Proboscidea.—The Optima proboscidean sample was limited to one genus, Mammut (family Mammutidae). The average -8.84‰ (n = 10) and relatively small range of δ13C values (-9.65 to -8‰) indicate a variable browsing lifestyle in an open C3-dominated environment (Table 3). These values are consistent with similar studies from other North American proboscideans. Fox and Fisher (2001) found that Gomphotherium productum (family Gomphotheriidae) from the early Hemphillian (~7.5 Ma) Port of Entry Pit in western Oklahoma possessed an average δ13C of -10.3‰. The authors interpreted these relatively depleted values as a diet of either 100% C3 plants in an open, xeric habitat, or a mixed diet of less than 40% C4 plants in a closed-canopy environment. In a study of samples throughout the late Miocene of Florida, MacFadden and Cerling (1996) found that proboscidean isotopic values became more enriched in δ13C through time. The gomphotheriid proboscidean Amebelodon sp. from the late Clarendonian (~9 Ma) Love Bone Bed had relatively depleted values of -12.2 and -11.9‰; a single sample of Amebelodon sp. in the “middle” Hemphillian (~7 Ma) Moss Acres deposits showed an increased δ13C value of -6.8‰. Proboscideans from the latest Hemphillian (~4.5 Ma) Bone Valley yielded even more enriched values (-6.2, -5.9, -1.9‰). This shift is interpreted as a changing diet from C3 browsing to a mixed diet, and finally exclusive C4 grazing through time. The values obtained for the Optima LF Mammut sp. are consistent with this overall, though admittedly broad, trend, showing a slight enrichment from the gomphotheriid from the older Port of Entry Pit, implying either an increased C4 component among proboscideans in general, or a shift to more covered ecosystems. Given the sampling (molar vs. tusk), species, and geographic differences, we assume the modest distinctions and overall trend are likely a result of behavioral differences in food preference, but we cannot confidently determine the precise cause.

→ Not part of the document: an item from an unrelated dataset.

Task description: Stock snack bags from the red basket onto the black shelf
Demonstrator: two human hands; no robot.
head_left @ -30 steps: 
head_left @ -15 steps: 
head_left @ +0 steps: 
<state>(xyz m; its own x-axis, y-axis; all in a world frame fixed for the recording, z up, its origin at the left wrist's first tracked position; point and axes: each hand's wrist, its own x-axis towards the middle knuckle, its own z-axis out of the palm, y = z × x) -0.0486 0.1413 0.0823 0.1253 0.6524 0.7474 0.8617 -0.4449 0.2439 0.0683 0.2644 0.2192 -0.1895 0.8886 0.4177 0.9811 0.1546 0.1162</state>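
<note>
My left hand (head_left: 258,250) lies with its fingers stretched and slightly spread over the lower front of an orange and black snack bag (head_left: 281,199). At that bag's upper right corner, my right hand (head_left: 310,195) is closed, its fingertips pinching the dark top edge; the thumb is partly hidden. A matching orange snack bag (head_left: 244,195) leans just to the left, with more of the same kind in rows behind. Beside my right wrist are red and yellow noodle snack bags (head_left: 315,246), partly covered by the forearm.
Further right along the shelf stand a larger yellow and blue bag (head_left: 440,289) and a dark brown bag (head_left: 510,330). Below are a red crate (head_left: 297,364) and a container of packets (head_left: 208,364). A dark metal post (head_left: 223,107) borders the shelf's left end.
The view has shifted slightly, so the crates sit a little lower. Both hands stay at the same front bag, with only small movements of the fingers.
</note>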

Perissodactyla.—All four species of horses tested here had a significantly heavier δ13C signature in their enamel than all other herbivorous taxa. The largest species, Dinohippus interpolatus, was the most depleted on average (average -6.85‰; range -9.68 to -3.89‰). The other member of the equine clade, Astrohippus ansae, was the isotopically heaviest (average -5.49‰; range -8.11 to -1.35‰). The two members of the hipparionine clade, Neohipparion eury­style (average -6.36‰; range -8.87 to -4.7‰) and Nannippus ingenuus (mean -6.25‰; range -8.34 to -4.99‰), fall between the equines (Table 3). For all four taxa, there appears to be a boundary between horses and all other herbivores at approximately -8‰; all but one of the 45 isotopically heaviest specimens were horses. These results are consistent with a single equid specimen from Coffee Ranch LF (SMU 70533; -6.1‰; Wang et al. 1994) and with the results of Passey et al. (2002) who found 41% of Hemphillian horses tested from the High Plains of Texas had δ13C values above the -7‰ threshold for drought-stressed environments composed entirely of C3 plants, meaning C4 grasses were sufficiently present to differentiate grazing horses from the other Optima LF herbivores. The mesowear analyses from all four horses exhibited high percentages of low relief with either rounded or blunt cusps, indicating a strong grazing propensity (Cohen et al. 2021). The horses were recovered as strict grazers in the DFA at 100%. Dinohippus interpolatus had the lowest MNS values, indicating a potentially more varied diet. Overall, the mesowear analysis corroborates the findings from the δ13C enamel, with D. interpolatus having a slightly different dietary component than the other horses in the Optima LF.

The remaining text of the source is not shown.